335: change the term pure into something else e.g., how false positive-free the predicted plankton classes are
Table 4: It would be good to add the class-specific n for each class, as it most often will/can, but not exclusively, affect/explain the class-specific performance. And also, to the tables with other datasets. What means the Plankton? Do the colors mean something? Please add more information to the table caption. Yes, after scrolling down, there is also non plankton. Could the word classes be added after those, i.e., Plankton classes and Non plankton classes? I didn’t find the corresponding tables for the other datasets, where are they?
Header 3.3: Please change this from revealing the results into something like Model performance on small classes
Figure 2: Why did you choose to show accuracy and not F1 score in the first panel (the same comment goes also for the subsequent figures)? What is the Random classifier? It was mentioned in a paragraph starting from line 350, but it would require a better explanation.
375-385: Wouldn’t it be important to find a harmonic mean between precision and recall rather than emphasize the importance of precision and detection of rare classes over recall?
Header 3.4: I would rephrase this as well rather to be i.e., Model performance of a small CNN in plankton image classification
Header: 3.5: Importance of features and classifier
420-421: You mean recall and precision? You did not show F1 in the figures you are referring to.
421-423: This is in line with the results from Kraft et al. 2022 where there was almost no confusion between different taxonomical groups.
467-469: A lightweight CNN has proven to reach very good performance in classifying plankton also previously, e.g., Kraft et al. 2022.
470-475: Yes, I do agree with this partly, however, for example, the MATLAB codes available for IFCB data processing and classification purposes are still easier to adopt by new groups, as they don’t actually require much knowledge of any programming.

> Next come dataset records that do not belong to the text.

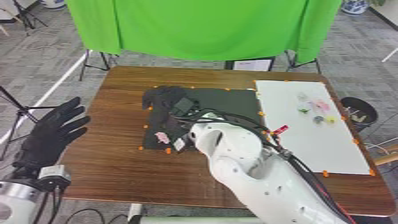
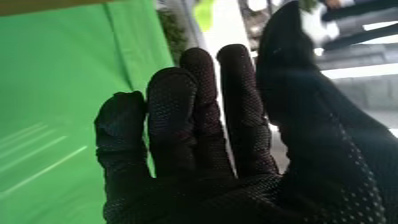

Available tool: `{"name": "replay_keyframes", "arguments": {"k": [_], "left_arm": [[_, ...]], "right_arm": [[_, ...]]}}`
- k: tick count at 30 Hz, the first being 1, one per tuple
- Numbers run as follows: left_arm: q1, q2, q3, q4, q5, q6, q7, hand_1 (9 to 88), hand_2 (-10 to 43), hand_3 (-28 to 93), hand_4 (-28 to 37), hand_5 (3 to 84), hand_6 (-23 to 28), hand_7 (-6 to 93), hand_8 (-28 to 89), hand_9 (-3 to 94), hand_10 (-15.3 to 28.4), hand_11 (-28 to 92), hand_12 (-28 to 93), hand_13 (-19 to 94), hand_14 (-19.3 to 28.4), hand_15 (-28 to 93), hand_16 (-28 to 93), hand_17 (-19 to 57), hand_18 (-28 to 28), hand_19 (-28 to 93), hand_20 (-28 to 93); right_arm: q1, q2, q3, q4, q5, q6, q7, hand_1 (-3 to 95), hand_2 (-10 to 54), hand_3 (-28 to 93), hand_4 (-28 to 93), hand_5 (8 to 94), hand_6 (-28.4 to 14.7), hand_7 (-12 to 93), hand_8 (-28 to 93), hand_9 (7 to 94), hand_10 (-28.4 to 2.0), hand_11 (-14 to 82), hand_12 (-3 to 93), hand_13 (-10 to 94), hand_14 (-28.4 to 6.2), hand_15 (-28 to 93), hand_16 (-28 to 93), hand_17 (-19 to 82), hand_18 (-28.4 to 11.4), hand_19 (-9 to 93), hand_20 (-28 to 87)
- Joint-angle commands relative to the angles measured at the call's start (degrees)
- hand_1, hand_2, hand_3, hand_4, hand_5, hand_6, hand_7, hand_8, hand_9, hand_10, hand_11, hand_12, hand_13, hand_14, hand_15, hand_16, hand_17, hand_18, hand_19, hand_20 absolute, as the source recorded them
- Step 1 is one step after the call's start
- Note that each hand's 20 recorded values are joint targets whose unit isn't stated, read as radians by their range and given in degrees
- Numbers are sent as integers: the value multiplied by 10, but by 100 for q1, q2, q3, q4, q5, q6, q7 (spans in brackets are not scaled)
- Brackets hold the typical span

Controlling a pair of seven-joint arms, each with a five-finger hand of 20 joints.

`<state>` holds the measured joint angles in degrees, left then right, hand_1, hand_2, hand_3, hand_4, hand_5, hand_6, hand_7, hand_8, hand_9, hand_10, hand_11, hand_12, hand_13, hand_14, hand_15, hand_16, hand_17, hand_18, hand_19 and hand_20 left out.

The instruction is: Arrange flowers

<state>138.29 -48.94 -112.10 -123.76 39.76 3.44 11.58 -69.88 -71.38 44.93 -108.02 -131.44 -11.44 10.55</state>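
Observation:
My right hand is over the left part of the black mat, its arm crossing the table from the lower right. In the right wrist view, the right hand is open, with fingers nearly straight. A small pink piece lies near it on the mat; whether it is a flower I cannot tell. Several small flowers, pink, yellow and green-white, lie on the white sheet. Off the table's left edge, my left hand is open.
The brown table carries orange markers along the mat and sheet edges. A small red item is beside the right forearm. A dark round bin stands past the right edge. Green cloth hangs behind the table.

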Motion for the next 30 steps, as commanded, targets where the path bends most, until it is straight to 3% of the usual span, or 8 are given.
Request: {"name": "replay_keyframes", "arguments": {"k": [1,4,12,30], "left_arm": [[248,-175,-81,-78,13,46,56,237,-47,679,-282,256,35,188,-95,198,109,176,203,162,153,244,34,-121,234,377,91],[246,-187,-85,-79,14,31,48,237,-46,679,-282,257,35,188,-96,199,109,175,203,162,153,244,34,-121,233,376,91],[230,-225,-68,-55,19,-13,-16,236,-46,678,-283,256,36,187,-96,198,109,175,204,162,153,244,35,-122,233,375,91],[189,-218,-3,-34,10,3,-6,232,-46,681,-283,256,36,186,-95,198,109,175,204,162,152,241,35,-122,233,375,92]], "right_arm": [[-531,927,570,-163,324,-236,-311,207,78,932,86,475,17,424,-198,396,-144,551,439,441,-136,823,371,208,-222,803,610],[-757,1107,664,-230,387,-406,-432,69,173,932,264,545,0,277,-149,365,-174,594,515,394,-170,854,387,180,-243,791,639],[-1007,1216,528,-282,152,-603,-569,-22,291,932,306,612,-5,205,-126,347,-183,613,582,343,-185,875,423,159,-248,786,659],[-756,1019,21,121,-572,-571,-497,-26,295,932,229,609,-21,209,-120,322,-190,638,586,327,-187,890,425,155,-244,791,661]]}}
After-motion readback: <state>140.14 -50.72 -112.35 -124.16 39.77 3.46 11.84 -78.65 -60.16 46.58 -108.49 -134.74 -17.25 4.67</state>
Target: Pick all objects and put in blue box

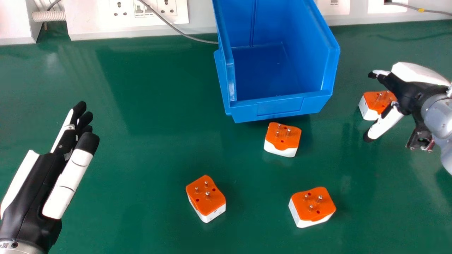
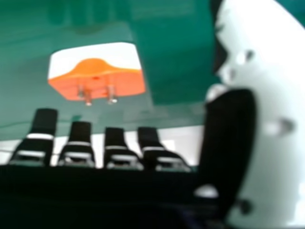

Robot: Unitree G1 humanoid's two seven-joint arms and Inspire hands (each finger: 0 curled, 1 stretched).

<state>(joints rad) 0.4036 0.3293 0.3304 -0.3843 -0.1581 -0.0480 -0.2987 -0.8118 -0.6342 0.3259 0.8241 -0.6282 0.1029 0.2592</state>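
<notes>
Plug adapter (image 1: pixel 374 100): orange and white, on the green table (image 1: pixel 141 158), to the right of the blue box (image 1: pixel 279 106), partly covered by the right hand (image 1: pixel 404 92) in the head view.
Right hand: open, spread wide between thumb and fingers, holding nothing; close over the adapter, contact impossible to tell.
Left hand (image 1: pixel 30 183): idle at the left side of the head view, open, with straight fingers, holding nothing.
Step in hand: by judgement, lining up for a grasp, before any lift.
Next move: settle lower over the adapter, bring thumb and fingers to opposite sides, close on the white body, lift past the box wall, release inside.
Adapter's facing: orange face up, with metal pins upright from the table.
Adapter's long axis: roughly parallel to the row of fingertips in the right hand view; hard to confirm in the head view, behind the hand.
Remaining for boxing: adapter just before the box (image 1: pixel 282 137), adapter at near centre (image 1: pixel 206 194), adapter at near right (image 1: pixel 313 204), all likewise pins up.
</notes>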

That is why so many groups with IFCB still actively use the MATLAB-based RF implementation https://github.com/hsosik/ifcb-analysis
510-511: The comment comes a bit out of the blue and without context. If you want to add this information, I suggest rephrasing and tying it better to the content.

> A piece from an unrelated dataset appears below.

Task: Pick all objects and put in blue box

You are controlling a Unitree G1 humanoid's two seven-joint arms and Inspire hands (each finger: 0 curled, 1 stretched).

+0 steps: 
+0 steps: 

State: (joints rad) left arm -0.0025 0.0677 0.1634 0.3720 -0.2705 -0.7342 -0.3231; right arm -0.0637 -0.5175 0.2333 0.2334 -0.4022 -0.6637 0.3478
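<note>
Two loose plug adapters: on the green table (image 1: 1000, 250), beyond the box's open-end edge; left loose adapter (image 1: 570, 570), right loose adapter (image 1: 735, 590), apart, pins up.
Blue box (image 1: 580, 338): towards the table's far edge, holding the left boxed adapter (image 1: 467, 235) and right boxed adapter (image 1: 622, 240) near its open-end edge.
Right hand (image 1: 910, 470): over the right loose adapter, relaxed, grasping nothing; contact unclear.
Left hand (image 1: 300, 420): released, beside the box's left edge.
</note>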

545-547: Do you have statistics/ figure to support this? If it is said like this, the results should be added as supplementary, otherwise, this phrase should be removed.
548-550: The concept dataset shift is indeed a problem. However, the nature of plankton makes it very hard to have a representative distribution when classifying real datasets. The training data is ideally constructed based on data from multiple occasions, seasons, and covering several years. Still, when classifying data, the samples to be classified are from a specific time point, i.e., a spring sample, which will not have the same data distribution as the training data, as the class composition and the share of very heterogeneous images vary. So, an interesting question is, how much does the class distribution actually matter in the case of plankton?
555-561: Open set classification methods are also a very promising approach to classify plankton, as plankton data includes a lot of difficult-to-classify images that normally end up in very heterogeneous classes with little common good features to describe those classes, and which often have very poor performance. Still, often those classes, at least in the case of phytoplankton instruments triggered by chlorophyll a, contain phytoplankton, i.e., are of interest, but which are difficult or impossible to identify taxonomically well (e.g., a small flagellate).
570-572: I don’t see this as a new and interesting thing, but rather an already well-known fact. I didn’t see the point of showing accuracy in figures as well, as the fact that it is a poor metric is already known.